Don't oppose them. If you have never worked on one of Cisco's large modular chassis it will be outstanding experience for you.

This was the same for me. I had a project involving a large LAN upgrade. Was tremendous experiance working with a pair of 6500's. i didnt have any fancy additional modules but the wealth of experiance i gained was tremendous. Plus it looks good on your CV.

apd123

RTmarc wrote: »

Question for fellow professionals. I won't get into the specifics of what's going on at the office but we've received a proposal to install two 6509s in the data center of our network to serve as the core connectivity. Both boxes would run twin Sups and have the NAM/IDS/Firewall modules. My co-worker and I aren't 100% convinced this is necessary on a network that sees at most 3Mbps at peak. The network is not too complicated. Handful of locations and subnets. We're not currently running the NAM/IDS/Firewall modules we already have in our current 6500s.

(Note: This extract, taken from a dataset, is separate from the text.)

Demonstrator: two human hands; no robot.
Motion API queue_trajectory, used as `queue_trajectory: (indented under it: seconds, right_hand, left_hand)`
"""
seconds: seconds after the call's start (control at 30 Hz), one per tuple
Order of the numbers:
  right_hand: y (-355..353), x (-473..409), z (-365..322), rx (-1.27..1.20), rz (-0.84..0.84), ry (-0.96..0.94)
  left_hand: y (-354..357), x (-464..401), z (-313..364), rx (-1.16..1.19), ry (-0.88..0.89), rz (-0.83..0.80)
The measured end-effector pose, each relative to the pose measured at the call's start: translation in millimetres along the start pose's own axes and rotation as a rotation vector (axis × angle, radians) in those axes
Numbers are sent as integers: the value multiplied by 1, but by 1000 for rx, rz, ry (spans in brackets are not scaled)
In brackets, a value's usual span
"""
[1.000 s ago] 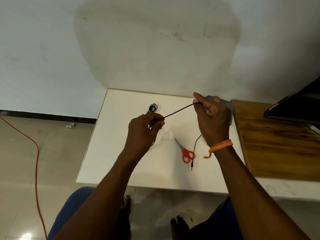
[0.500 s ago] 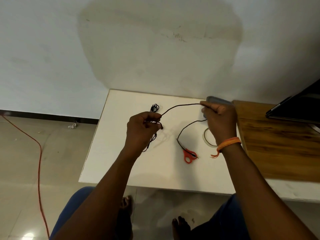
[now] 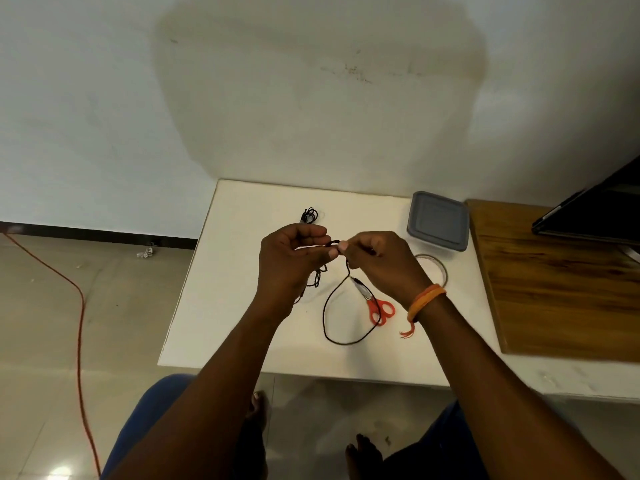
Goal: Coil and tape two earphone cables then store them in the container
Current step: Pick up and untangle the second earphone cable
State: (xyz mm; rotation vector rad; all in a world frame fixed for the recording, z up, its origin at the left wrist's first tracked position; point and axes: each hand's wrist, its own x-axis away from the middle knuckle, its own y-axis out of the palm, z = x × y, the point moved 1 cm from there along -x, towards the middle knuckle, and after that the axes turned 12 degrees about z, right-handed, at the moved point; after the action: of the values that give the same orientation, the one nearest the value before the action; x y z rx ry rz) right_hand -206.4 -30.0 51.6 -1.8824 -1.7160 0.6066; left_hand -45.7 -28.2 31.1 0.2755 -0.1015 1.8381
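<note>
The left hand [image 3: 294,261] and the right hand [image 3: 377,261] meet fingertip to fingertip above the white table [image 3: 242,306], both with fingers curled, and both pinch the same black cable [image 3: 325,313]; the left holds a short bend of it between thumb and forefinger, the right nips it just beside that, thumb against forefinger, so that the two grips almost touch; from the right fingers the cable drops to the table and runs in a wide open loop toward the near edge, curving back up to its plug, which lies near the tips of the scissors [image 3: 379,308]; more of the cable hangs in loose turns below the left palm, partly hidden by the wrist; the scissors, orange-handled, lie flat under the right wrist, blades pointing away from the person; an orange band [image 3: 424,301] circles that wrist, a frayed end hanging from it; a second cable [image 3: 309,215], already bunched into a small dark coil, lies on the table beyond the left hand, apart from both; a ring of clear tape [image 3: 445,271] lies flat to the right of the right hand; just beyond it stands the container [image 3: 438,220], grey lid on, at the far right corner of the table; a wooden board [image 3: 554,282] adjoins the table on the right; an orange cord [image 3: 81,306] trails over the floor at the left.
</note>
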Motion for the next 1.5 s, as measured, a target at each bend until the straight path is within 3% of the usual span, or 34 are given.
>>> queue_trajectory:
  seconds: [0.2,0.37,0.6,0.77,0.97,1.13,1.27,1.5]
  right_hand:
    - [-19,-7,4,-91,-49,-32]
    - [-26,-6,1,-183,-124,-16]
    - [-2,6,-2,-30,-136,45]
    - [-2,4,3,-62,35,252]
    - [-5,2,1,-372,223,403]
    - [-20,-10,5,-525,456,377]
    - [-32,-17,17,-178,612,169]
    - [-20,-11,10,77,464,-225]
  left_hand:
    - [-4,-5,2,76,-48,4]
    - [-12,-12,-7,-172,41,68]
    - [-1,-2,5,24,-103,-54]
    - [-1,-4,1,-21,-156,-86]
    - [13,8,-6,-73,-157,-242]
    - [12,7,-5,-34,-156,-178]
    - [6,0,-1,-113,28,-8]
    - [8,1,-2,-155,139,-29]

So, my question is why not use a couple of 3750 stacks or 4948s linked via 10Ge instead of two 6509s? I have my own thoughts on the matter but I wanted to see what others are thinking.

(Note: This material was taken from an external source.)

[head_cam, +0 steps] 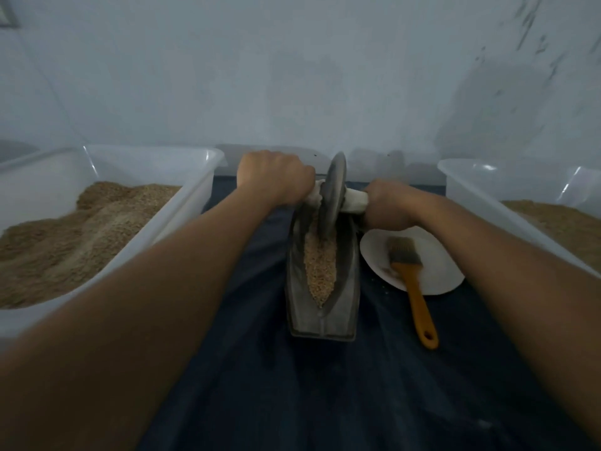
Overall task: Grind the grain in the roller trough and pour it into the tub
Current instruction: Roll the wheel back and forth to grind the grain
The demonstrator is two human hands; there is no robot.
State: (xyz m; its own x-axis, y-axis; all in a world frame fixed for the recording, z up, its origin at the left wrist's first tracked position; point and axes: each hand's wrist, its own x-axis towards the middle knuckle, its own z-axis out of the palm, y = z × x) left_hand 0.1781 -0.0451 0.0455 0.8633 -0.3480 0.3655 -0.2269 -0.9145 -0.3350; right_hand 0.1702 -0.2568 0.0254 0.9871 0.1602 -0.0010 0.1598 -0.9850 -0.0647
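Both arms stretched forward; left hand (276,180) and right hand (387,208) each keep a closed grip on the white axle (354,200) | wheel (332,193) upright at trough (322,281) far end | grain (320,271) in trough | two tubs: left tub (182,203), right tub (481,193), both holding meal | one brush (411,275) on one plate (435,271).

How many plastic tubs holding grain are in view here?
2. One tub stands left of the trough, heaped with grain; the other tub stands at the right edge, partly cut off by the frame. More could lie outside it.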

Are the 6509's going to be running VSS? Are the 6509's going to be located in separate rooms? I have done all 3 designs and listed them in order of most to least preferred 6500 pair in VSS, 3750 connected via stackwise and 4948's. Obviously each job is different and there is no design that works for every project. Most of the jobs I do the 3750 pair would work fine, and I feel like the decision is made by whether the client is accustomed to chassis switches or rack switches.

RTmarc

tiersten wrote: »

3Mbps at peak? You sure? Thats pretty low for the network core.

Typo. 3Gbps.

RTmarc

Turgon wrote: »

Think it over carefully and then put forward the cost/benefits of each solution to management. You may be saving them significant money by ditching the 6509s. But it really depends to what extent future proofing requirements have been assessed by the people producing the proposal. You need to be careful of trying to roadrail something that isn't your problem and has been looked over very carefully by both the people spelling out your companies requirements and the folks producing that proposal. There may be a lot you don't know if you were not part of those discussions. As a designer I have encountered this when support ask questions of design decisions. By not being part of the design process they are not aware of *all* the requirements we have to factor into network solutions. That situation you will have a better feel for than me because you are there.

If it's out of your hands and the 6509's go in, they are cool.

It is "my problem" and the ultimate design boils down to what my co-worker and I decide. The group presenting the new equipment is pushing the 6509s and, as such, my question is whether or not others think this is overkill.